Weather, illnesses and other “day-to-day interruptions can deter a person from
voting,” the expert testified.
In
appealing, Wisconsin Attorney J.B. Van Hollen could attack this matrix of discrimination. It would seem like the most sweeping and complex argument for any party,
whether a sociologist or legal team, to defend, yet even if the state succeeded,
the constitutional issue decided by Adelman, that the law imposes an “unjustified
burden” on voting, would remain. Tuesday’s ruling is rooted in the due
process and equal protection clauses of the Fourteenth Amendment, which
guarantees that no state shall “deprive any person of life, liberty, or
property, without due process of law” or “deny to any person within its
jurisdiction the equal protection of the laws.” The balancing test described at
the beginning of this article arose from the long history of judicial precedent
ruminating over what “due process” and “equal protection of the laws” mean in
the United States. Besmirching either – whether directly or indirectly, intentionally or unintentionally – opens the door to a stinging rejection in court.
In
November, the state Assembly passed changes to Act 23 that would allow someone
without the documents or resources needed to acquire an I.D. to show up at
their polling location, on election day, and “swear or affirm an oath
administered by the chief inspector” that they are who they claim to be. The
legislature could take up such a bill again, and Senate Majority Leader Scott
Fitzgerald (R-Juneau) has said Republicans will “review our options.”

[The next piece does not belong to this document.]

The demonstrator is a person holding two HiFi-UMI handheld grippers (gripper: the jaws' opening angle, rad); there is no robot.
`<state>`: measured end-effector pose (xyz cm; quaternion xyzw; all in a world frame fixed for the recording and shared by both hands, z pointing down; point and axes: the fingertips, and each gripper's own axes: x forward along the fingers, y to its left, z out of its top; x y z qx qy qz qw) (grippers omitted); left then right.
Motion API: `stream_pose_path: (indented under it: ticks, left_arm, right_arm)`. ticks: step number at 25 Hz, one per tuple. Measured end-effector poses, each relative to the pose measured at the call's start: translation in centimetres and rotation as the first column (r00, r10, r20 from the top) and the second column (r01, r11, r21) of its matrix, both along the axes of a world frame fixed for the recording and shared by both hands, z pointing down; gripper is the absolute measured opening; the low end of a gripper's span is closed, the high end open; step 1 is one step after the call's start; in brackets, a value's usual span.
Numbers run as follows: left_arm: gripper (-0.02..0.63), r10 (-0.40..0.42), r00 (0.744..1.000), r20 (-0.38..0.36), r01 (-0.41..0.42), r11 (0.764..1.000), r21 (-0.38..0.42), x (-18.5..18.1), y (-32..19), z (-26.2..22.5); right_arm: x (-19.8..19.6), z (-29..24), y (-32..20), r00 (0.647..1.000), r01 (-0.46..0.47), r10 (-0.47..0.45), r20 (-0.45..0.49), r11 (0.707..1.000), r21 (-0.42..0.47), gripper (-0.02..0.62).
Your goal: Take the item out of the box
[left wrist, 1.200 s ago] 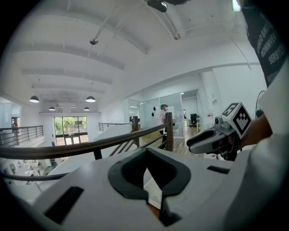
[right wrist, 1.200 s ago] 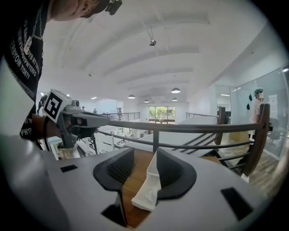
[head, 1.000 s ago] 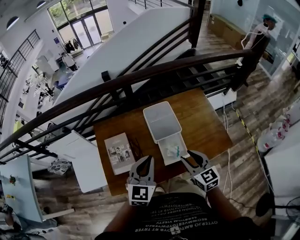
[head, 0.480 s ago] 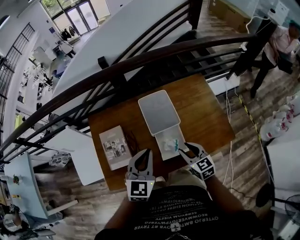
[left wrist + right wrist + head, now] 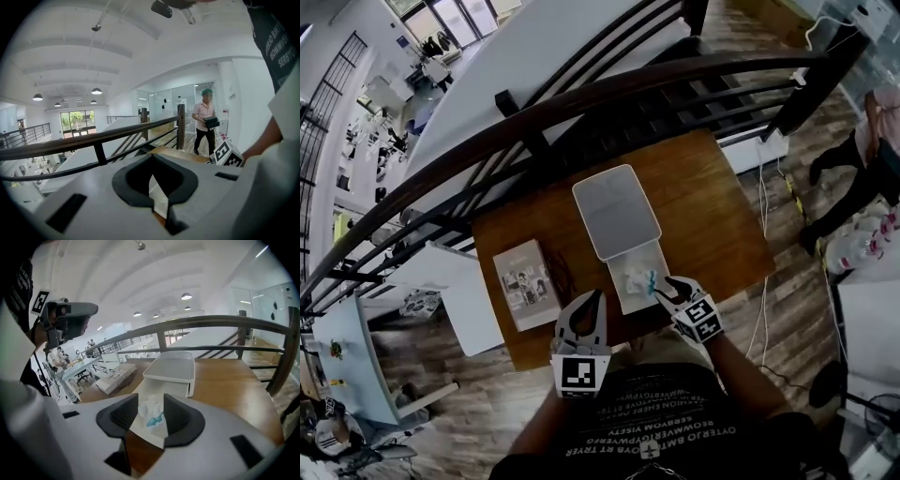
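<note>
A white box stands on the wooden table (image 5: 712, 216), its lid (image 5: 616, 210) swung back and its open tray (image 5: 630, 298) towards me. A crumpled white and teal item (image 5: 639, 278) lies in the tray. My right gripper (image 5: 667, 284) hovers at the tray's front right corner. Its jaws have just been opening and stand apart. The item (image 5: 152, 411) shows through the gap of the right gripper (image 5: 151, 401), and no pad presses on it. My left gripper (image 5: 596, 296) hangs left of the tray, fingertips together, empty. Its own view shows the left gripper (image 5: 151, 177) over a sliver of the box (image 5: 158, 199).
A flat printed packet (image 5: 525, 281) lies on the table's left part, with dark cords (image 5: 565, 272) beside it. A dark stair railing (image 5: 581, 122) runs behind the table. A person (image 5: 205, 122) carrying a dark object walks at the right. White furniture (image 5: 473, 300) stands lower left.
My right gripper has dropped and moved in to the tray's front corner, next to the item. The left gripper has shifted slightly. A person has walked in at the right edge.
</note>
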<state>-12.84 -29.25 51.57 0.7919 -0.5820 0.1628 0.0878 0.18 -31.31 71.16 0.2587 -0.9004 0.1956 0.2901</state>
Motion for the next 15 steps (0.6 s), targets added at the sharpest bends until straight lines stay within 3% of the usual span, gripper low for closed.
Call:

If it stands, Adelman’s ruling will likely be influential. There are few others like
it. While doing research for the case, the judge came across many
opinions that dealt with the Voting Rights Act in the context of “vote dilution” cases, often challenges to redistricting maps, or others contesting the
disenfranchisement of felons. In the main decision, Adelman references another voter I.D. case, from Indiana, and more may be on the way. In excess of 10 states have
added voter I.D. laws since 2011, according to the Brennan Center, in a national movement to stop what has been called “voter
fraud” but remains largely unproven.